First, I certainly don't think that paying for content decreases quality in
any way. Every argument I've heard against paying authors is incredibly
nebulous, and it's generally accepted that statistically you'll get better
work (in any field of human endeavor) when you economically incentivize
people.

Second, this quote was very interesting to me:

“So far online self-publishing has been the preserve of fan fiction and
erotica but it can’t be long before high-quality fiction starts to emerge.”

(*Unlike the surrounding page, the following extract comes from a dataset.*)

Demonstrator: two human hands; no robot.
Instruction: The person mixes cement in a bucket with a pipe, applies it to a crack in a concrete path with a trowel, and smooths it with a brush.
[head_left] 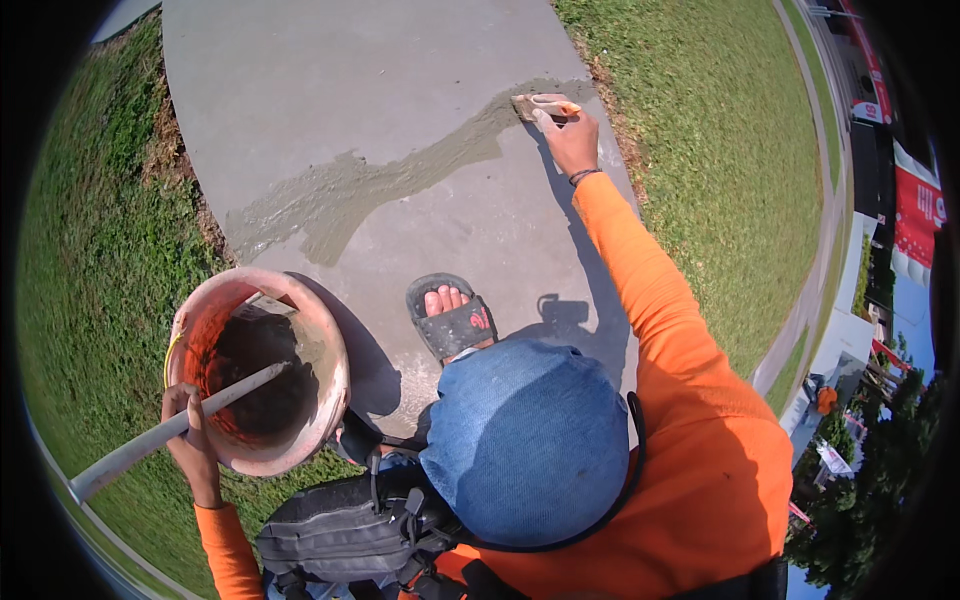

After thinking about the entire ecosystem for a bit, my conclusion is that the
above quote is probably completely wrong. The main issue is that there is SO
MUCH bad writing produced compared to good writing. I receive 300-400
submissions a month for my magazine and most of them are not publishable (and
my editor friends tell me that these numbers are low). Because of this hugely
skewed ratio, it is very unlikely that "high-quality fiction" will "start to
emerge", mainly because readers on the internet are unwilling to sift through
all the chaff. For great writing to 'emerge', it requires both someone to read
it, and for that someone to have enough influence over their friends for their
friends to read it. I'm not sure that those two conditions will ever be
satisfied well enough to be an effective screening system. It will be
interesting to see how the ecosystem evolves, though.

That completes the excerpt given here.